== Task details ==
Please print nothing but the lines from the one containing "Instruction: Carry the" to the final line below, exactly, and no pictures.

━━━ Input data

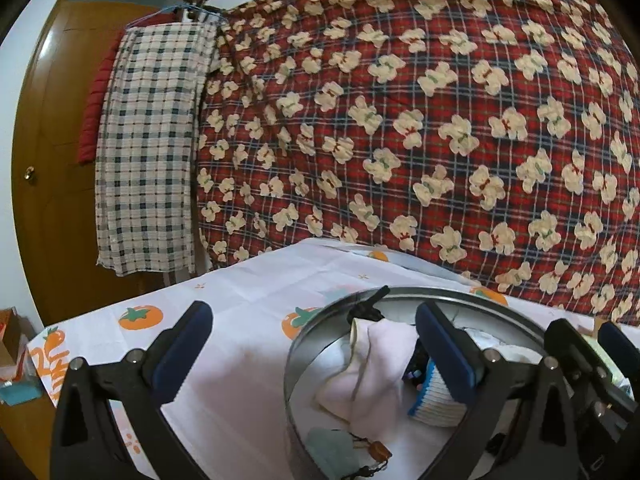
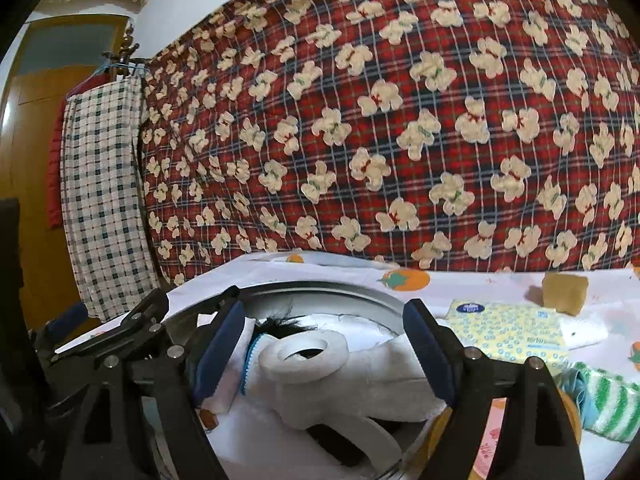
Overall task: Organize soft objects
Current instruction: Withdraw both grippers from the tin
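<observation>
Fleecy white cloth (image 2: 360,384) (ring-shaped end) between spread right tool (image 2: 326,352) pads, round metal tin (image 2: 360,294).

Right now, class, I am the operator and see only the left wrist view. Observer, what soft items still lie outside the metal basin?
Observer: A green-and-white striped fuzzy cloth lies on the tablecloth, right of the basin.
Operator: Anything else there?
Observer: A yellow tissue pack, with a brown sponge behind it.
Operator: What is the right gripper over?
Observer: The right gripper, jaws open, hovers over a white ring on the pile in the basin.
</observation>
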Available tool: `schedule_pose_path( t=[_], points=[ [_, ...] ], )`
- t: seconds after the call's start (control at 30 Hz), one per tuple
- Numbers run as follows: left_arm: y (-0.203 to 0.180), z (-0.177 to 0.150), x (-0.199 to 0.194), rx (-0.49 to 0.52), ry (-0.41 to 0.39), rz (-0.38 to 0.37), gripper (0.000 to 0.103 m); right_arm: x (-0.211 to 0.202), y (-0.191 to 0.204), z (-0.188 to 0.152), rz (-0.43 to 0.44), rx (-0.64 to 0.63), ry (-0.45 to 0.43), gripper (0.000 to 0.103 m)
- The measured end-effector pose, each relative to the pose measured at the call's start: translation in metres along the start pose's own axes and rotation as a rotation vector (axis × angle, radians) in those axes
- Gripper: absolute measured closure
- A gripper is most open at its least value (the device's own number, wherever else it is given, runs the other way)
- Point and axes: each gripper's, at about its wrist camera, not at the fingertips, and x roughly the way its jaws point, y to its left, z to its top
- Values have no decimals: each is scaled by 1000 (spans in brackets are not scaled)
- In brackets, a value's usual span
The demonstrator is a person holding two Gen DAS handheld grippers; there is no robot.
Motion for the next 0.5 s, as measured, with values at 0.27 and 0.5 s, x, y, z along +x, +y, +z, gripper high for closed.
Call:
schedule_pose_path(
  t=[0.27,0.5],
  points=[
    [11,-3,-12,-70,-13,5,0,-13,0,1,-22,-11,-40,20],
    [9,-5,-21,-76,-16,-10,0,-19,-6,-1,-38,-12,-29,20]
  ],
)
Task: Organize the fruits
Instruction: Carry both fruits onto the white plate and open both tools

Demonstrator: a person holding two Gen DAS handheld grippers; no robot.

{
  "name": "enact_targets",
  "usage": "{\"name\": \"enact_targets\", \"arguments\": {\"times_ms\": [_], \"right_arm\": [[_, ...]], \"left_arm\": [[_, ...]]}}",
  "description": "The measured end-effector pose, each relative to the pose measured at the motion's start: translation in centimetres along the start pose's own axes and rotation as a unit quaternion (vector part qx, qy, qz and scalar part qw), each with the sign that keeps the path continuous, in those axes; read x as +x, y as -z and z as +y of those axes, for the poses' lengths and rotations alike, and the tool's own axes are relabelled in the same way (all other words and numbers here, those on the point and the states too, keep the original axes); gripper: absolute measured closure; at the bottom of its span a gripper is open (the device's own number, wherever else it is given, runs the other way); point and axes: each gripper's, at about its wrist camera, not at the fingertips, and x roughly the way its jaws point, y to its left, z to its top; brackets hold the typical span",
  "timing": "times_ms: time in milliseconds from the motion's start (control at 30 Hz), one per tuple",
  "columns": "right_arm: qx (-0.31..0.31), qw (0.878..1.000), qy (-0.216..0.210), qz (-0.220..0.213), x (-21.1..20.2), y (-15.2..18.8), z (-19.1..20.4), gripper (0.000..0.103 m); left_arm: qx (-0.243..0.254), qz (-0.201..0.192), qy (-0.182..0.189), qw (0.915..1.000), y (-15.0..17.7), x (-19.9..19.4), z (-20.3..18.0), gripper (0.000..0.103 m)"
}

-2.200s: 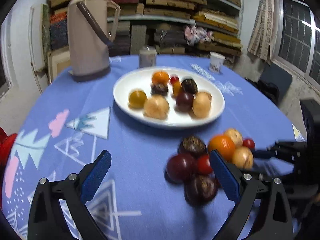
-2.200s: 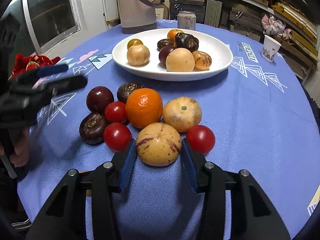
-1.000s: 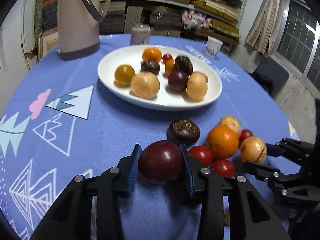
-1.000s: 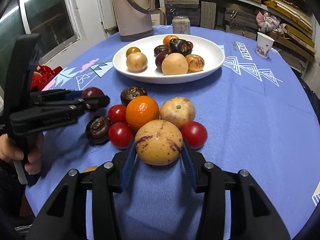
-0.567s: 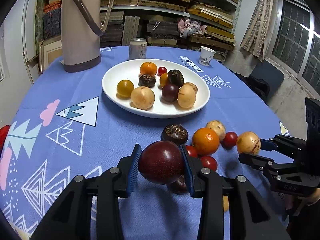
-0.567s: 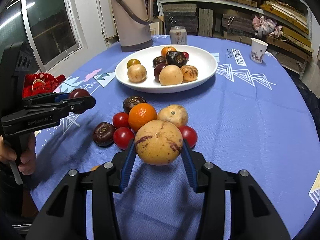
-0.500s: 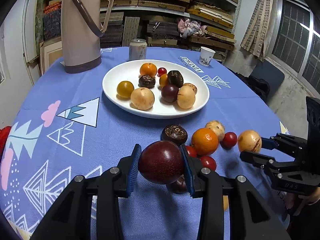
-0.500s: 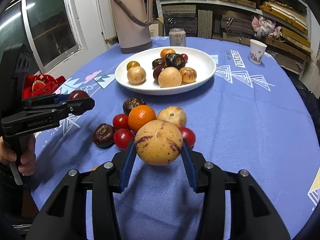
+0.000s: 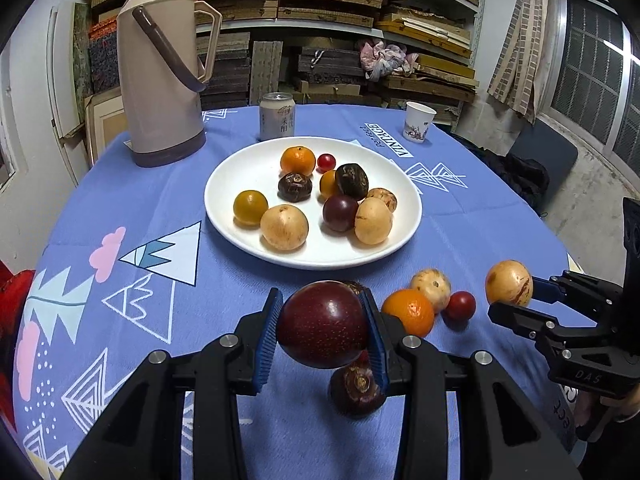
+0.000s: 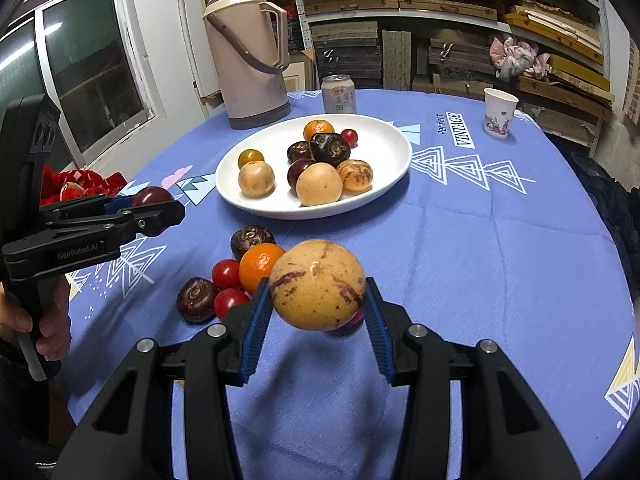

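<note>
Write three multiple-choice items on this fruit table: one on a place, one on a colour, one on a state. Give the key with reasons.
1. Where does the drink can stand?
A. behind the white plate
B. on the plate
C. beside the paper cup

2. What colour is the fruit in the left gripper?
A. orange
B. dark red
C. green

3. How is the yellow speckled fruit?
A. lying on the plate
B. resting on the blue tablecloth
C. clamped in the right gripper, off the cloth

Key: 1 A, the can sits just beyond the plate's far rim. 2 B, the dark red fruit shows between the pads. 3 C, both pads press it above its shadow.
</note>
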Motion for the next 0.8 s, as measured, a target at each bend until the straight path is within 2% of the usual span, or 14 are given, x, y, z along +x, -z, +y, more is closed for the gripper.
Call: {"name": "enact_targets", "arguments": {"times_ms": [133,433,800], "right_arm": [[0.007,1.0,0.007,-0.01,-0.2,-0.8,-0.6,0.059],[0.01,0.999,0.019,-0.034,0.2,-4.3,-1.2,0.059],[0.016,0.998,0.022,-0.057,2.3,-9.3,-1.0,0.059]], "left_arm": [[-0.007,0.002,-0.004,1.0,-0.7,0.5,0.3,0.064],[-0.031,-0.02,-0.011,0.9993,-4.4,1.9,1.5,0.064],[-0.03,-0.027,-0.031,0.9987,-7.1,3.5,2.2,0.063]]}}
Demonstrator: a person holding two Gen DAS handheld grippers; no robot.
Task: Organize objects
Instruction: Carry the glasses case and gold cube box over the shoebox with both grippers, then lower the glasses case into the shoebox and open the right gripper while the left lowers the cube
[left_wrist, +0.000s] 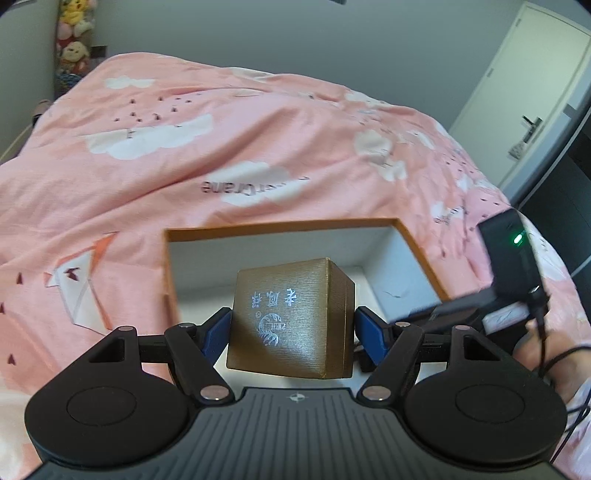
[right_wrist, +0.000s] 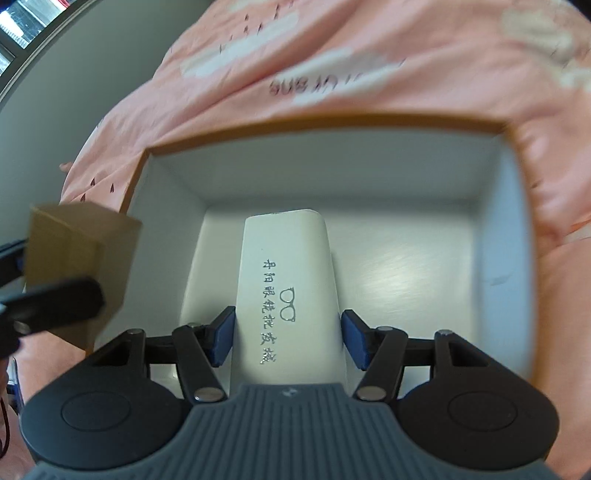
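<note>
Bedroom, pink quilt (left_wrist: 229, 155) with white cloud print covering a bed, grey wall behind, white door (left_wrist: 532, 92) at 2 o'clock in the left wrist view, plush toys (left_wrist: 74, 33) stacked at 11 o'clock.

Gold box (left_wrist: 291, 321), cube-ish, silver characters and a logo on the near face, sat clamped between the blue pads (left_wrist: 216, 338) of the left gripper (left_wrist: 293, 334), held tilted, above the near part of the open storage box (left_wrist: 280, 229). In the right wrist view the same gold box (right_wrist: 79, 254) showed at 9 o'clock, over the storage box's left wall.

White case (right_wrist: 290, 295), long, with silver characters and a glasses icon, was gripped across its width by the right gripper (right_wrist: 288, 339), blue pads (right_wrist: 221, 339) tight on both long sides. It pointed into the storage box (right_wrist: 325, 129), far end near the middle of the white floor. Couldn't tell if it touched the floor.

Storage box: orange-brown outside, white inside, lying open-topped on the quilt.

Right gripper's body (left_wrist: 509, 258), black with a green light, showed at 3 o'clock in the left wrist view, with the person's hand (left_wrist: 546, 354) and a black cable just below it.
</note>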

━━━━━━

== Your solution ==
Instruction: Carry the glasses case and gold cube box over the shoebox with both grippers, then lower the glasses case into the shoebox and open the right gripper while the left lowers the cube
[left_wrist, +0.000s] 
[right_wrist, +0.000s] 
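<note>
Bedroom, pink quilt (left_wrist: 229, 155) with white cloud print covering a bed, grey wall behind, white door (left_wrist: 532, 92) at 2 o'clock in the left wrist view, plush toys (left_wrist: 74, 33) stacked at 11 o'clock.

Gold box (left_wrist: 291, 321), cube-ish, silver characters and a logo on the near face, sat clamped between the blue pads (left_wrist: 216, 338) of the left gripper (left_wrist: 293, 334), held tilted, above the near part of the open storage box (left_wrist: 280, 229). In the right wrist view the same gold box (right_wrist: 79, 254) showed at 9 o'clock, over the storage box's left wall.

White case (right_wrist: 290, 295), long, with silver characters and a glasses icon, was gripped across its width by the right gripper (right_wrist: 288, 339), blue pads (right_wrist: 221, 339) tight on both long sides. It pointed into the storage box (right_wrist: 325, 129), far end near the middle of the white floor. Couldn't tell if it touched the floor.

Storage box: orange-brown outside, white inside, lying open-topped on the quilt.

Right gripper's body (left_wrist: 509, 258), black with a green light, showed at 3 o'clock in the left wrist view, with the person's hand (left_wrist: 546, 354) and a black cable just below it.
</note>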

The output above is the complete answer.